On October 16, 2024, Hong Kong Chief Executive John Lee Ka-chiu delivered his third policy address under the theme “Reform for Progress, Development for the Future.” The address introduced key initiatives focused on enhancing Hong Kong’s status as an international financial center, covering financial policies, talent acquisition, and real estate reforms.
Hong Kong plans to deepen financial integration with Mainland China by optimizing the Bond Connect and Cross-boundary Wealth Management Connect programs. In addition, to further internationalize the renminbi, the measures will expand Southbound Connect eligibility to include non-bank financial institutions and introduce repurchase products backed by onshore RMB bonds to enhance market liquidity.
Leveraging its role in the global gold trade, Hong Kong will establish an international gold trading center. Through this initiative, the government aims to attract investments across derivatives, insurance, logistics, and trade, creating new growth drivers for the financial industry.
Furthermore, the government intends to promote RMB-denominated stock listings, expand the range of RMB stock products, and encourage more Chinese and international companies to list in Hong Kong, thereby enhancing market diversity.
Hong Kong will release a policy statement on the responsible use of AI in financial services alongside a Sustainable Finance Action Plan. Moreover, the city aims to align its regulatory framework with International Sustainability Standards Board (ISSB) guidelines by introducing an ISSB adoption roadmap.
To complement these efforts, the government will incentivize financial institutions to issue green bonds and loans, promoting sustainable investments to support carbon neutrality goals.
Lastly, Hong Kong will refine its financial regulatory framework to improve transparency, stability, and efficiency, with a focus on balancing fintech innovation and risk management.
The “Top Talent Pass Scheme” will be expanded to include 13 additional universities, increasing the total to 198. High-income professionals will now receive three-year visas instead of two. In addition, employment policies will be optimized to attract skilled professionals in fields experiencing labor shortages.
To further promote innovation, a new HKD 10 billion “Innovation and Technology Industry Investment Fund” will be launched. It will support industries such as AI, robotics, life sciences, and new energy, fostering the development of a comprehensive innovation ecosystem.
The Hong Kong Monetary Authority (HKMA) will ease mortgage conditions for residential properties. Regardless of property value, whether the property is for self-use or held by a company, or whether the buyer is a first-time purchaser, the maximum loan-to-value (LTV) ratio will be set at 70%. Additionally, the debt-to-income (DTI) ratio will be capped at 50%.

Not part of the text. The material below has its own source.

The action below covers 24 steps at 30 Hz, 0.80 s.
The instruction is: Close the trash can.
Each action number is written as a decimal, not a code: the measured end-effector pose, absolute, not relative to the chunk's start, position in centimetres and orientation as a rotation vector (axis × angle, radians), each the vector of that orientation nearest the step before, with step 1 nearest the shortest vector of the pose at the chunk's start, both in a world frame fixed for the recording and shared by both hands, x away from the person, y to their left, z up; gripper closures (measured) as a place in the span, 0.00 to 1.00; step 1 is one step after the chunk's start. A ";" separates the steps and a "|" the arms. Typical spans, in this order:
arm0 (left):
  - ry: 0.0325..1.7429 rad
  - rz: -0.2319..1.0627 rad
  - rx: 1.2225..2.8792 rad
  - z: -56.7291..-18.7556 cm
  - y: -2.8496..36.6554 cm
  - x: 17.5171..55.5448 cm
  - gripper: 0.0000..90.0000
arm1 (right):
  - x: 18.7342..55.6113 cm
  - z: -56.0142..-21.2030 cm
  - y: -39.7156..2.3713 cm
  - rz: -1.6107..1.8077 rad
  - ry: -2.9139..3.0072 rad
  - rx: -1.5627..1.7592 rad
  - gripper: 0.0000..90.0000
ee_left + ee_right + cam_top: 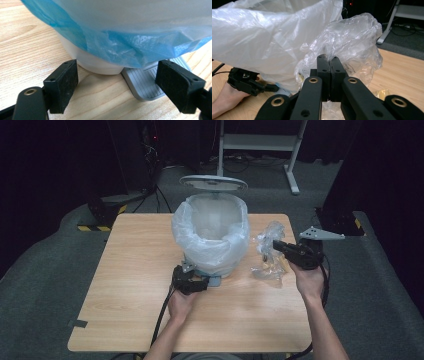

Under the revised scheme, investments in residential property will now be permitted, with a minimum investment threshold of HKD 50 million. Notably, up to HKD 10 million in real estate investment can count toward the total quota.
Hong Kong’s economy recorded moderate growth in Q2 2024, with real GDP expanding by 3.3% year-on-year. While economic growth is expected to continue through the remainder of 2024, geopolitical tensions, global economic uncertainties, and fluctuating interest rates pose potential risks to long-term recovery.